I’d spent most of the night, and now early morning, negotiating with my neighbor about the volume of the music blaring from his patio, at what appeared to be, a pretty fun celebration. I’m a deep sleeper and noise doesn’t much bother me but for some reason the orientation of his speakers and my bedroom window made it sound like the beats were playing, at full volume, from my bedposts.
First, I tried to do the kind-but-assertive lady neighbor thing. Then used my “don’t fuck with me” domestic violence attorney voice, and finally got sassy, and fed up, and pretty pissed off.
So there, in the dark-but-light-enough that I probably should’ve put some pants on, leaning over a rickety wooden railing, I told my young, black, male neighbor that “If you don’t shut this down immediately, I’m going to call the cops.” And, in one of my darkest moments in recent memory, I continued, frankly, “I think we both know whose side they’ll be on.”

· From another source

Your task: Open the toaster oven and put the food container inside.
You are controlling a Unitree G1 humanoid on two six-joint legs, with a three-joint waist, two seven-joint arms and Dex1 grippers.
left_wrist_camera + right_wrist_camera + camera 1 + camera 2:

I’d been on crutches for five weeks and it was six hours past my bedtime. My knee hurt and my heart hurt and things all over my life were more painful and miserable than usual. I like to think in better physical and emotional form I would have acted better.
But I didn’t.
What I said that night was an act of white supremacy. I took my white privilege- in this case, my ability to live in a world where law enforcement is unquestionably my ally- and applied it to subordinate a person of color. My neighbor, for god’s sake. I didn’t intend it to be, but in acts such as these, it is the impact, not the intention, that matters.
Over the past few days, I’ve had a lot of thoughts but not a lot of words I felt fit to outwardly express them. There’s a piece of me that feels like I gave up my place at the discussion table of racial politics, years ago, when my life first started to resemble that of all the other affluent white people I know. I live in a gated community in a predominantly white neighborhood a mile from where I went to a high school lacking so much in diversity, when I was a teenager I thought we referred to people of color as “minorities” because they were rare.
I work with white people, practice yoga with white people and date white people. I grocery shop with white people, drink coffee with white people and recently, spent a week on vacation with nary a non-white person in sight.
I don’t aim to compare myself, or any of the white people described above, to white supremacists and neo-nazis, but I do think it’s important to examine the shared root causes of the type of hateful violence we witnessed last weekend and the fact that I can dwell in a diverse city, in a diverse state, and still only know, and interact with, white people. To ignore the institutional realities that create the conditions for each to occur is to oversimplify a complex set of historical and cultural issues that have shaped, and will continue to shape, the contours of race in this country.
I have mostly progressive friends on social media and I’ve appreciated a variety of articles, insights, charts and memes used to describe how we got here and how we might move forward. But for all of my consumption of them, I still feel empty, and a little lost.
On the plane ride to Hawaii I finished “between the world and me” practically in tears, moved so deeply I was at once stirred to action and totally paralyzed. Then, as our plane, mostly filled with white people, made its final descent, I promptly shut down my iPad and went right back to the same life I’ve been living for the last four years.
I don’t know what meaning I can bring to the conversation about race but I do know I want to be in it. I don’t know how to reconcile the life I choose with the politics I believe in. I still don’t know how to speak eloquently, and inclusively about race at my job, but I know I want to learn how to.
I don’t know what to tell my nephews about their whiteness but I do know it’s important for them to understand their place in racial politics, and history. It’s not enough to describe racism as overt acts and language of hate and superiority, they must understand the small and big ways their actions and choices and inactions work to affirm and reproduce, a system that has never created all men equal.
I don’t know what comes after this but I’m trying to stay open. Listening for what’s needed and trying to play a role in the solution, while observing how I remain, at least passively, a part of the problem.